IN THE HIGH COURT OF JUSTICE

QUEEN'S BENCH DIVISION

SITTING AT LEEDS CROWN COURT

The Court House

1, Oxford Row

Leeds LS1 3BG

Before:

The Honourable Mr. Justice Coulson

Case No: U20140770 / T20147359

R
and
William Cornick
Defendant

Paul Greaney QC for the Crown

Richard Wright QC and Mark Foley for the Defendant

David Glen provided written submissions on behalf of the Media but did not appear at the hearing

Hearing date: 3 November 2014

Approved Judgment

I direct that pursuant to CPR PD 39A para 6.1 no official shorthand note shall be taken of this Judgment and that copies of this version as handed down may be treated as authentic.
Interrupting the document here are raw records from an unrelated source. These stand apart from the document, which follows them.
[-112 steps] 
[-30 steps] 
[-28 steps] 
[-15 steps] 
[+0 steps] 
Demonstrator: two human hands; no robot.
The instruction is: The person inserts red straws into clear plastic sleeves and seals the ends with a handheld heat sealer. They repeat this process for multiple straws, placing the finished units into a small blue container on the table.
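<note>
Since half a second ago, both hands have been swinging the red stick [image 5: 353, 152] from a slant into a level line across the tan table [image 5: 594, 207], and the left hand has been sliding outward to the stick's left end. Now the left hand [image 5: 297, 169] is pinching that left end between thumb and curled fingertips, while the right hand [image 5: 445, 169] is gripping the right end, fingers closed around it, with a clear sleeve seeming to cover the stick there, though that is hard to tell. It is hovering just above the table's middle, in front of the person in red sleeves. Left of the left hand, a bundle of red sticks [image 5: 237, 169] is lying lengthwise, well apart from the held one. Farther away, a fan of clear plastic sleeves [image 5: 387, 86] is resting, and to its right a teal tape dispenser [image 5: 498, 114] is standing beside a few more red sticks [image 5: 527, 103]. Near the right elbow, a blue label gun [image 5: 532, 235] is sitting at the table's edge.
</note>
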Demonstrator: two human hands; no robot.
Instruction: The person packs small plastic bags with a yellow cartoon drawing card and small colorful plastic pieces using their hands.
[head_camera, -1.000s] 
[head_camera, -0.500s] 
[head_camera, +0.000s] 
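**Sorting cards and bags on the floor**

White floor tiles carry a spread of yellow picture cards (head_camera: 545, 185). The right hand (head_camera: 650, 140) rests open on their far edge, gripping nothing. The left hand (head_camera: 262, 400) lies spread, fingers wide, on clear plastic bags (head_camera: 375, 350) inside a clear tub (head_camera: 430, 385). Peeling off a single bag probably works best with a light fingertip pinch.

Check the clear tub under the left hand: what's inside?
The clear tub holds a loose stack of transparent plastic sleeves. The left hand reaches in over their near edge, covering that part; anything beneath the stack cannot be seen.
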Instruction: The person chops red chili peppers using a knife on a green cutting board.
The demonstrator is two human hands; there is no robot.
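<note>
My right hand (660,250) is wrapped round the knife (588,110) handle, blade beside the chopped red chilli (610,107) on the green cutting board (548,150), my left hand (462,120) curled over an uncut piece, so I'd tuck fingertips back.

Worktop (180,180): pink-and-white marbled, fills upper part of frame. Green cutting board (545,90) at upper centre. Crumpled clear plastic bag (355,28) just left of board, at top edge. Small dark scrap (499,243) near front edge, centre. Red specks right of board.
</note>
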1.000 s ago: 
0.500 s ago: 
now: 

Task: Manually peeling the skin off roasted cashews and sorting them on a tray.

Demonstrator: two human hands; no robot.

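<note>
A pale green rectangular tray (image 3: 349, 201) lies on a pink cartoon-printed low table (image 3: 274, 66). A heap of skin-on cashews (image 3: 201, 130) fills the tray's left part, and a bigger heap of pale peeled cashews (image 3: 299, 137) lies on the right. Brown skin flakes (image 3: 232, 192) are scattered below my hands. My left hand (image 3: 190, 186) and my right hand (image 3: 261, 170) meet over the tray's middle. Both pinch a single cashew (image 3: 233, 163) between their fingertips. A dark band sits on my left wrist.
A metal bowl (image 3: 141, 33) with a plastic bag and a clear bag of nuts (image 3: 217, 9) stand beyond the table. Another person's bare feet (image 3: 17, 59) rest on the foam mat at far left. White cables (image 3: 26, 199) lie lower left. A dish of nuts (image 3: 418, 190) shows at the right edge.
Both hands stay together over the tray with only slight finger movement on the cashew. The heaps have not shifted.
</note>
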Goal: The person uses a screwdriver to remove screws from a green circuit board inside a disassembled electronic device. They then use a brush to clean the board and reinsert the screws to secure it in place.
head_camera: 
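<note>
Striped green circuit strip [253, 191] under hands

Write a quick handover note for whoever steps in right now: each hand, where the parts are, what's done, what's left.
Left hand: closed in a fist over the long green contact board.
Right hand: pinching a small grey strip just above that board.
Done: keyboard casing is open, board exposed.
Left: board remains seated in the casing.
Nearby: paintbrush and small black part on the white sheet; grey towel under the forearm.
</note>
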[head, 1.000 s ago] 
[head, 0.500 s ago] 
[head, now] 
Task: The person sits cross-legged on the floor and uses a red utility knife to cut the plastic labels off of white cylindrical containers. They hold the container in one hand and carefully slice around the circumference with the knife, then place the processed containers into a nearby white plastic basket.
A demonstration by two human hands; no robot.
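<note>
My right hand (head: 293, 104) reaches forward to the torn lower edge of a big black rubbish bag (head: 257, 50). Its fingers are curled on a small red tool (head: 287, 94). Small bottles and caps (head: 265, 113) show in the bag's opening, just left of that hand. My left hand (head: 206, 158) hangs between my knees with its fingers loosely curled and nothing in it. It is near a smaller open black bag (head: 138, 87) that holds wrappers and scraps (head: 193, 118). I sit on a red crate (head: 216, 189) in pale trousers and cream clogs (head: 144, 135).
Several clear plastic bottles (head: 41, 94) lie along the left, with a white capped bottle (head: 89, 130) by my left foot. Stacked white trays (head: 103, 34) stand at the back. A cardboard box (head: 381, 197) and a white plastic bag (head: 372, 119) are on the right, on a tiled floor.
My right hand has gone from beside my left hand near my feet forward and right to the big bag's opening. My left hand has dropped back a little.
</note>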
The Honourable Mr. Justice Coulson The Hon. Mr Justice Coulson

INTRODUCTION

1

On Monday 3 November 2014, William Cornick pleaded guilty to the murder of his Spanish teacher, Mrs Ann Maguire. He was sentenced to detention at Her Majesty's pleasure, with a specified minimum term of 20 years. William Cornick was 15 years and 10 months old when he killed Mrs Maguire, and 16 at the time of sentence. It is believed to be the first case of a pupil killing his or her teacher in a British classroom. In consequence, there was widespread public interest in the case, and such interest was increased still further by the love and affection in which Mrs Maguire was held in Leeds, and the inexplicable nature of her murder. All the relevant background is set out in my Sentencing Remarks, attached as Appendix 1.

2

Because of the age of William Cornick, he was the subject of an order granted by Leeds Crown Court just a few days after the killing preventing his identification pursuant to Section 39 of the Children and Young Persons Act 1933 ("the Act"). By then, contrary to the convention which used to prevail in such cases, The Sun had already published his name. However, the Attorney General decided not to take any action against them.

3

Following William Cornick's guilty plea and sentence, the defence sought an extension of the s.39 order. This was resisted by the Media, who produced written submissions asking for the order to be discharged. It is important to note that this application, led by The Guardian newspaper, was only in respect of William Cornick himself. In addition to the defendant, the original order set out in a Schedule a long list of other children who were witnesses or had some other involvement in the case. No one sought to discharge that part of the order and I expressly stipulated that the order would remain in force in respect of each of those children noted in the Schedule.

4

At the end of the hearing, I gave a short oral ruling in which I explained why I was refusing to extend the s.39 order in respect of the defendant. In consequence, William Cornick could be identified as the killer of Ann Maguire. I said, in view of the interest in that aspect of the case, that I would provide my fuller reasons in writing.

THE ISSUES

5

There were two issues before the court in respect of the s.39 order. The first was whether William Cornick could demonstrate that his Article 2 rights would be affected by his public identification. It was agreed that if he could show a real and immediate risk to his life as a consequence of publication, then that would trump all other considerations and would require the court to continue the anonymity order. The second issue arose if the Article 2 claim was not made out, and depended on a balancing exercise between William Cornick's welfare (s.44 of the same Act, and Article 8), and the Article 10 rights of the Press and the public in respect of open justice.

6

I propose to set out the law briefly before addressing each of the two issues.

THE LAW

(a) The Principle of Open Justice and the Identification of Defendants

7

Justice should be open to public scrutiny, and the Media are the conduit thought which most members of the public receive information about court proceedings. It follows that the principle of open justice is inextricably linked to the freedom of the media to report court proceedings: see Lord Reed JSE in A v BBC [2014] UKSC 25 at paragraph 26. Concealing the identity of a party can erode public confidence in the administration of justice and makes uninformed and inaccurate comment about the proceedings less likely: see R v Legal Aid Board ex parte Kaim Todner (a firm) [1999] QB 966 T and Re S (a child) [2005] 1 AC 593.

8

In the latter case, Lord Steyn said that:

"…from a newspaper's point of view a report of a sensational trial without revealing the identity of the defendant would be a very much disembodied trial. If the newspapers choose not to contest such an injunction, they are less likely to give prominence to reports of the trial. Certainly, readers will be less interested and editors will act accordingly. Informed debate about criminal justice will suffer."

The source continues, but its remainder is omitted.